**EXERCISE AIM:** Nothing may be left out of the listing below but its images; repeat the rest exactly.

***** DATA SHOWN *****

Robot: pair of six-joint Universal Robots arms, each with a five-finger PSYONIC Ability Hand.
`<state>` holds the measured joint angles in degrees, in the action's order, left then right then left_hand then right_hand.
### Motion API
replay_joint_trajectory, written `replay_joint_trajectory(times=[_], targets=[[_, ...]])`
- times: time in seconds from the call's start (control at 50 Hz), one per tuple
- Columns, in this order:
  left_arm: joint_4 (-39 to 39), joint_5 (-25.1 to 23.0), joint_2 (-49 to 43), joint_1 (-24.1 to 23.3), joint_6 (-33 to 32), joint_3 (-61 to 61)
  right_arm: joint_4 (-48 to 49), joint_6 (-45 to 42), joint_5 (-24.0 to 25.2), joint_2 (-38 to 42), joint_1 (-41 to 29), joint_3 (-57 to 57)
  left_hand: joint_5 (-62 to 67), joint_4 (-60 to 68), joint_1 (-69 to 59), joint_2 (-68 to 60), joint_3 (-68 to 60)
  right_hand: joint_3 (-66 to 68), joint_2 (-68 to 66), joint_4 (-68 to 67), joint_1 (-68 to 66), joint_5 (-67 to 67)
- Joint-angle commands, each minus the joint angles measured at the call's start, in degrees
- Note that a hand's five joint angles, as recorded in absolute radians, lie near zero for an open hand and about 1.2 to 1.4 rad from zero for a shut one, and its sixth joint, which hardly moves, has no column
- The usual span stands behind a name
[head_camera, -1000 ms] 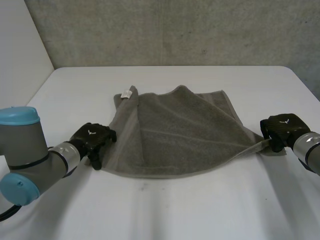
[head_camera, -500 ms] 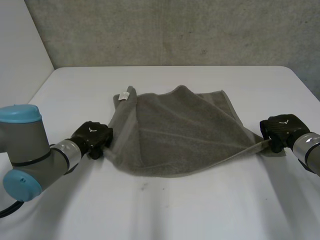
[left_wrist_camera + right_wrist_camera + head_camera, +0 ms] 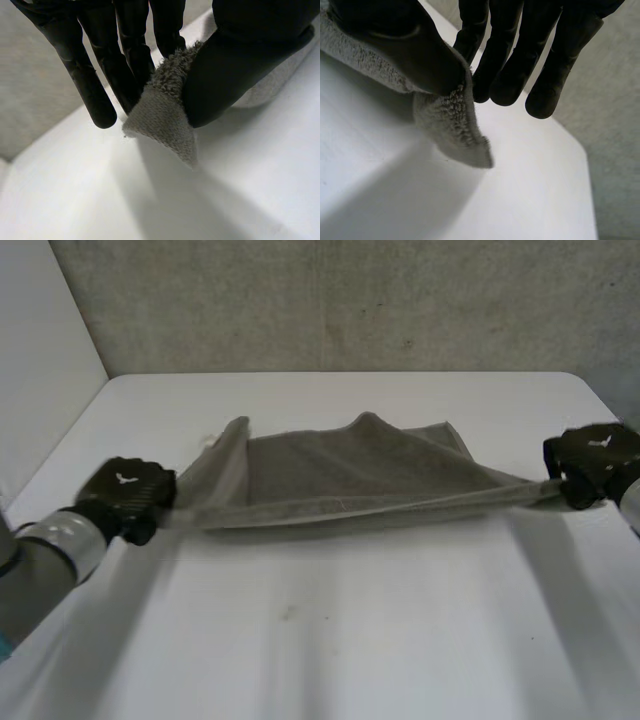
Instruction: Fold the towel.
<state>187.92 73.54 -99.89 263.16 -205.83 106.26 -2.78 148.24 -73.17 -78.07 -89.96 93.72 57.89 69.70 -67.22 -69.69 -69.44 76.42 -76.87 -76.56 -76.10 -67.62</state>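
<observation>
A grey towel [image 3: 345,475] hangs stretched between my two hands, its near edge pulled taut and lifted off the white table [image 3: 330,640]. My left hand [image 3: 128,495] pinches the towel's near left corner [image 3: 162,120] between thumb and fingers. My right hand [image 3: 590,465] pinches the near right corner [image 3: 452,122] the same way. The towel's far part still rests on the table, with a peak at the middle of its far edge.
A grey wall [image 3: 350,300] stands behind the table's far edge. A white side panel [image 3: 40,360] rises at the left. Bare table lies in front of the towel, with a small dark speck [image 3: 288,613] on it.
My left hand closed on the near left corner and pulled it out to the left and up. The right hand moved right and up, and the towel went from slack to taut.
</observation>
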Motion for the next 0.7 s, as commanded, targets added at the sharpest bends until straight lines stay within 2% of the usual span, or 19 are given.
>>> replay_joint_trajectory(times=[0.02,0.14,0.26,0.32,0.36,0.42,0.46,0.48,0.52,0.54,0.58,0.64,0.68,0.7], targets=[[-2.54,0.47,16.89,4.02,-0.19,7.72,-11.09,-5.66,0.75,-11.12,0.23,-0.12,12.11,10.30,-12.78,-10.31,-10.56,3.58,-3.13,-3.44,-3.90,-2.38],[-8.69,-0.15,24.56,5.52,-0.36,10.54,-19.09,-12.61,0.66,-16.15,0.23,0.85,12.11,10.30,-12.78,-10.31,-10.56,3.58,-3.13,-3.44,-3.90,-2.38],[-10.64,-0.94,23.86,4.73,-0.36,11.16,-22.54,-17.55,0.58,-15.97,0.14,1.03,12.11,10.30,-12.78,-10.31,-10.56,3.58,-3.13,-3.44,-3.90,-2.38],[-10.11,-1.38,19.38,4.46,-0.36,10.99,-22.36,-20.53,0.49,-13.69,0.14,0.77,12.11,10.30,-12.78,-10.31,-10.56,3.58,-3.13,-3.44,-3.90,-2.38],[-9.68,-1.64,12.13,4.38,-0.36,8.98,-21.83,-22.72,0.14,-7.48,-0.48,-1.07,12.11,10.30,-12.78,-10.31,-10.56,3.58,-3.13,-3.44,-3.90,-2.38],[-9.41,-1.65,8.04,4.11,-0.63,6.86,-21.66,-22.99,0.05,-3.84,-0.65,-3.19,12.11,10.30,-12.78,-10.31,-10.56,3.58,-3.13,-3.44,-3.90,-2.38],[-9.32,-1.38,-0.09,2.54,-0.80,1.18,-21.39,-22.56,-0.21,3.33,-0.83,-8.35,12.11,10.30,-12.78,-10.31,-10.56,3.58,-3.13,-3.44,-3.90,-2.38],[-9.32,-1.38,-0.13,2.53,-0.80,1.15,-21.39,-22.56,-0.21,3.36,-0.83,-8.38,12.11,10.30,-12.78,-10.31,-10.56,3.58,-3.13,-3.44,-3.90,-2.38],[-9.32,-0.77,-8.18,0.43,-0.45,-6.46,-20.43,-22.12,-0.56,9.92,-2.05,-14.06,12.11,10.30,-12.78,-10.31,-10.56,3.58,-3.13,-3.44,-3.90,-2.38],[-9.32,-0.77,-8.22,0.42,-0.45,-6.50,-20.43,-22.12,-0.57,9.95,-2.06,-14.09,12.11,10.30,-12.78,-10.31,-10.56,3.58,-3.13,-3.44,-3.90,-2.38],[-9.50,-0.33,-14.95,-0.63,0.07,-14.11,-17.89,-20.72,-1.61,16.69,-4.86,-21.08,12.11,10.30,-12.78,-10.31,-10.56,3.58,-3.13,-3.44,-3.90,-2.38],[-9.50,0.29,-18.15,-0.81,0.43,-17.84,-16.56,-19.74,-2.59,19.80,-5.93,-24.46,12.11,10.30,-12.78,-10.31,-10.56,3.58,-3.13,-3.44,-3.90,-2.38],[-9.50,2.74,-24.18,-1.77,1.39,-25.80,-14.29,-18.78,-4.95,25.48,-7.33,-30.50,12.11,10.30,-12.78,-10.31,-10.56,3.58,-3.13,-3.44,-3.90,-2.38],[-9.50,2.75,-24.21,-1.78,1.39,-25.84,-14.27,-18.78,-4.96,25.51,-7.33,-30.52,12.11,10.30,-12.78,-10.31,-10.56,3.58,-3.13,-3.44,-3.90,-2.38]])
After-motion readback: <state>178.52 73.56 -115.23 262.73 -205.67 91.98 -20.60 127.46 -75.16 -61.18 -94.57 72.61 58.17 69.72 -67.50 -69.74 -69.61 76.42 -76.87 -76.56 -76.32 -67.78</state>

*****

**ANSWER BOX:**
Robot: pair of six-joint Universal Robots arms, each with a five-finger PSYONIC Ability Hand.
`<state>` holds the measured joint angles in degrees, in the action's order, left then right then left_hand then right_hand.
### Motion API
replay_joint_trajectory, written `replay_joint_trajectory(times=[_], targets=[[_, ...]])`
- times: time in seconds from the call's start (control at 50 Hz), one per tuple
- Columns, in this order:
  left_arm: joint_4 (-39 to 39), joint_5 (-25.1 to 23.0), joint_2 (-49 to 43), joint_1 (-24.1 to 23.3), joint_6 (-33 to 32), joint_3 (-61 to 61)
  right_arm: joint_4 (-48 to 49), joint_6 (-45 to 42), joint_5 (-24.0 to 25.2), joint_2 (-38 to 42), joint_1 (-41 to 29), joint_3 (-57 to 57)
  left_hand: joint_5 (-62 to 67), joint_4 (-60 to 68), joint_1 (-69 to 59), joint_2 (-68 to 60), joint_3 (-68 to 60)
  right_hand: joint_3 (-66 to 68), joint_2 (-68 to 66), joint_4 (-68 to 67), joint_1 (-68 to 66), joint_5 (-67 to 67)
- Joint-angle commands, each minus the joint angles measured at the call's start, in degrees
- Note that a hand's five joint angles, as recorded in absolute radians, lie near zero for an open hand and about 1.2 to 1.4 rad from zero for a shut one, and its sixth joint, which hardly moves, has no column
- The usual span stands behind a name
[head_camera, -1000 ms] 
[head_camera, -500 ms] 
[left_wrist_camera + right_wrist_camera + head_camera, +0 ms] 
Instruction: Fold the towel.
<state>187.92 73.54 -99.89 263.16 -205.83 106.26 -2.78 148.24 -73.17 -78.07 -89.96 93.72 57.89 69.70 -67.22 -69.69 -69.44 76.42 -76.87 -76.56 -76.10 -67.62</state>
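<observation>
A grey towel [image 3: 345,475] hangs stretched between my two hands, its near edge pulled taut and lifted off the white table [image 3: 330,640]. My left hand [image 3: 128,495] pinches the towel's near left corner [image 3: 162,120] between thumb and fingers. My right hand [image 3: 590,465] pinches the near right corner [image 3: 452,122] the same way. The towel's far part still rests on the table, with a peak at the middle of its far edge.
A grey wall [image 3: 350,300] stands behind the table's far edge. A white side panel [image 3: 40,360] rises at the left. Bare table lies in front of the towel, with a small dark speck [image 3: 288,613] on it.
My left hand closed on the near left corner and pulled it out to the left and up. The right hand moved right and up, and the towel went from slack to taut.
</observation>
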Motion for the next 0.7 s, as commanded, targets added at the sharpest bends until straight lines stay within 2% of the usual span, or 19 are given.
>>> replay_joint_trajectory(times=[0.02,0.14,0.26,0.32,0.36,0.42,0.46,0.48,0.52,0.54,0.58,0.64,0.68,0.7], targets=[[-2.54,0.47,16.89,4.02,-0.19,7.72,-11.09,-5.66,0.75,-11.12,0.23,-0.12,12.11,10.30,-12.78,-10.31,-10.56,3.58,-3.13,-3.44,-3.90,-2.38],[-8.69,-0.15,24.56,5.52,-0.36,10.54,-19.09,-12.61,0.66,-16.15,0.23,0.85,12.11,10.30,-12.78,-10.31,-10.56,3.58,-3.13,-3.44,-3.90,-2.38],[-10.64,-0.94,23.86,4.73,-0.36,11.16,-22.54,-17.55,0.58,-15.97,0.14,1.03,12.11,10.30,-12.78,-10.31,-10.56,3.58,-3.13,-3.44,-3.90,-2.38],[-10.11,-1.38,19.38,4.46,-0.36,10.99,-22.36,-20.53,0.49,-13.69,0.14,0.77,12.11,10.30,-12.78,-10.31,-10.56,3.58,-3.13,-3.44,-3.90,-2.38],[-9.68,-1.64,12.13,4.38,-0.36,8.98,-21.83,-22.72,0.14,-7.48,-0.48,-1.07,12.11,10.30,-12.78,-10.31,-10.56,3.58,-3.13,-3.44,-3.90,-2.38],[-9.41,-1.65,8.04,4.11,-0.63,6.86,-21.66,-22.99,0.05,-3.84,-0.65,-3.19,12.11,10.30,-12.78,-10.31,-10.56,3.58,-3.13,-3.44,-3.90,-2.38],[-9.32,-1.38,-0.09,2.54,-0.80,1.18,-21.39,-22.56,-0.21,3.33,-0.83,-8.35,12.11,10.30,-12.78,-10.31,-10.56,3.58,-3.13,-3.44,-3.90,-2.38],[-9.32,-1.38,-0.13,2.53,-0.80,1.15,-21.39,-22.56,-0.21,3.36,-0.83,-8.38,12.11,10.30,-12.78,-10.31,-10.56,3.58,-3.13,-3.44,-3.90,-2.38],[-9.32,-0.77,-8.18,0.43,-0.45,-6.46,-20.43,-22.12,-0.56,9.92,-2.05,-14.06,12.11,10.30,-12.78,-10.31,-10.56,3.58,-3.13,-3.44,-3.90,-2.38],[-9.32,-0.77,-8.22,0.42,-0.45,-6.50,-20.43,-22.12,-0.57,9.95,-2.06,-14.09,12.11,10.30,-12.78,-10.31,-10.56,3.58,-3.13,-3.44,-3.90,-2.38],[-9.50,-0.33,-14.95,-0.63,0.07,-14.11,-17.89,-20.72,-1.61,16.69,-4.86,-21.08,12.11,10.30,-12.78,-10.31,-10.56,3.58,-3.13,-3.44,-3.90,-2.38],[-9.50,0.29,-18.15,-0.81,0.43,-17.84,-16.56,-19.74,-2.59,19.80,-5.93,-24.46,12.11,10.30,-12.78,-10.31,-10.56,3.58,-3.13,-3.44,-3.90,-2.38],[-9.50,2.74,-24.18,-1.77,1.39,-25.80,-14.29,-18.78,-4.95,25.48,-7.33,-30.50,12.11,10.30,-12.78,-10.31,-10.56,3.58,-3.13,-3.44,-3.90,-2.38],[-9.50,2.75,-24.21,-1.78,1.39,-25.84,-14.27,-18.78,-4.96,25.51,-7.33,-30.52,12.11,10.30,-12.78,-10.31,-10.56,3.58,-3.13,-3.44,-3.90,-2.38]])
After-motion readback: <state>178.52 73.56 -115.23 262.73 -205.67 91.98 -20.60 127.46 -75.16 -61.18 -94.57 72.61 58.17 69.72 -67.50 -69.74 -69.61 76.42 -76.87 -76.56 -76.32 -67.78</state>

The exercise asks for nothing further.